Il 2 aprile è il compleanno di Hans Christian Andersen e IBBY promuove questa giornata come International Children’s Book Day , Giornata internazionale del libro per bambine e bambini, ragazze e ragazzi.

Quest’anno la celebriamo pubblicando la traduzione dell’intervento di Michèle Petit dal titolo “Elogio della lettura. L’importanza della lettura nell’infanzia“, tenuto durante l’incontro “Elogio della lettura: leggere tra spazi privati e pubblici“, organizzato da IBBY Italia, durante la Bologna Children’s Book Fair 2018.


Elogio della lettura. L’importanza della lettura nell’infanzia, di Michèle Petit
(Bologna Children’s Book Fair, 27 marzo 2018)

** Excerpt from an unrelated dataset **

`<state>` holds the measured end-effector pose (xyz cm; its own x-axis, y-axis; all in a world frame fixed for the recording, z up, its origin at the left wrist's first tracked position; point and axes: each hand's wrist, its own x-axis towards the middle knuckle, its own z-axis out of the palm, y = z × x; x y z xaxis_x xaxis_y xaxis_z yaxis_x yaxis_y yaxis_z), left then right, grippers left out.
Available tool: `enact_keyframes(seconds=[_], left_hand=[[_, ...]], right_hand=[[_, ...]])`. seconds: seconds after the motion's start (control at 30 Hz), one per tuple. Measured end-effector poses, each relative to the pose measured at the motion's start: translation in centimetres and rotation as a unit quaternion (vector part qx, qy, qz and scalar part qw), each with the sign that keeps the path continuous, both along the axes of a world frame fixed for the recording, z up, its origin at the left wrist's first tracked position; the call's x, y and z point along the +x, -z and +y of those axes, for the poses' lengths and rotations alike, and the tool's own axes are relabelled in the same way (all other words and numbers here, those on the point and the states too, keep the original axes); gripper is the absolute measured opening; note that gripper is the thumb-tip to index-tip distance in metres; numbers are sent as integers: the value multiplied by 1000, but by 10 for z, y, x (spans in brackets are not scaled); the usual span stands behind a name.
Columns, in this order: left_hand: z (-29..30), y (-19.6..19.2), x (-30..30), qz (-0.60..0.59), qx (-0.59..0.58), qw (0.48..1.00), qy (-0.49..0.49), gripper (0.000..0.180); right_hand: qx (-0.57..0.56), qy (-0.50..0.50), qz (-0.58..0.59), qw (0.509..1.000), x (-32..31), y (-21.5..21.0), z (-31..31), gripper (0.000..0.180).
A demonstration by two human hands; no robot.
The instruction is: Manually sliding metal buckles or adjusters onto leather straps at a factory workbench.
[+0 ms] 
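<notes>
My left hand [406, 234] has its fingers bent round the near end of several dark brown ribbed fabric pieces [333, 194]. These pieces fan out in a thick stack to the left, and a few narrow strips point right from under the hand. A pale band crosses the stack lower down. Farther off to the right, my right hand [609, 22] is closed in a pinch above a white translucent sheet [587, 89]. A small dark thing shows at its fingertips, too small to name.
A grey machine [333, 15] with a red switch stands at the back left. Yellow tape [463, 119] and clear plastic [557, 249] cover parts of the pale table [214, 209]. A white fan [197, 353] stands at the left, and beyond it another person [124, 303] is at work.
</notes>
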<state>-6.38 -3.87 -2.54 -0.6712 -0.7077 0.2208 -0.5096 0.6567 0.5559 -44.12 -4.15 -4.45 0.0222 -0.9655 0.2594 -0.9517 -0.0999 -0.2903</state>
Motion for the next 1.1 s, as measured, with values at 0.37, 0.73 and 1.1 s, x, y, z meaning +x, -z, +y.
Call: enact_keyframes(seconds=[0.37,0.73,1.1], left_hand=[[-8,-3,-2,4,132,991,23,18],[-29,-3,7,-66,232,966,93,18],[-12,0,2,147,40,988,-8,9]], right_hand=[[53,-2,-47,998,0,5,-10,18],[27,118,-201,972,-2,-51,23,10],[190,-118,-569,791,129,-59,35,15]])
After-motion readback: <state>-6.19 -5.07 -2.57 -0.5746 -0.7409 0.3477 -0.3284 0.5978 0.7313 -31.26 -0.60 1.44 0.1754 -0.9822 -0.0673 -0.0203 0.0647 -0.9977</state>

Buongiorno a tutti. Per prima cosa, vorrei ringraziare calorosamente IBBY Italia e in particolare Silvana Sola, David Tolin e Chiara Nicolodi di avermi invitato a essere qui, oggi. Sono molto felice di avere da tempo dei legami di amicizia e di complicità con i membri di IBBY di numerosi paesi. È per me un grande piacere essere a Bologna in occasione della Fiera del libro per ragazzi. Grazie anche a Michela che tradurrà questo testo.

Dirò qualche parola per presentarmi. Per più di venticinque anni, antropologa al Centro Nazionale della Ricerca scientifica di Parigi, ho lavorato sulle pratiche di lettura e sul rapporto con la cultura scritta, particolarmente nei luoghi in cui la cultura non è facilitata dal contesto sociale o familiare. Inizialmente ho svolto ricerche in Francia, nelle regioni rurali, poi nei quartieri popolari della periferia urbana, successivamente il mio interesse si è diretto verso contesti di crisi, in particolare in America Latina. E là, sono stati gli spazi di «educazione informale» che hanno soprattutto attirato la mia attenzione, dei laboratori in cui la lettura di opere letterarie e l’arte giocano un ruolo chiave e sono proposti a giovani che hanno fatto esperienza della guerriglia o dei gruppi paramilitari, a persone sfollate, a bambini vittime di violenze familiari, a tossicodipendenti che vivono per strada, ecc… Laboratori che sono realizzati da insegnanti, che tentano qualcosa fuori dal contesto didattico abituale, o da bibliotecari, da passeurs di libri, di associazioni, qualche volta da psicologi, scrittori, artisti, narratori, ecc… Questo intervento in paesi lontani mi ha ricordato, se ce ne fosse stato bisogno, che non si tratta solo di ambiti di condivisione dei libri, ma anche, in senso più ampio, di trasmissione culturale. In effetti, coloro che ho incontrato e che sono alle prese con queste realtà molto difficili, sono convinti che la letteratura, l’arte, la scienza qualche volta, siano semplicemente vitali e ciò che osservano con il passare del tempo li conforta in questa convinzione, che da parte mia condivido.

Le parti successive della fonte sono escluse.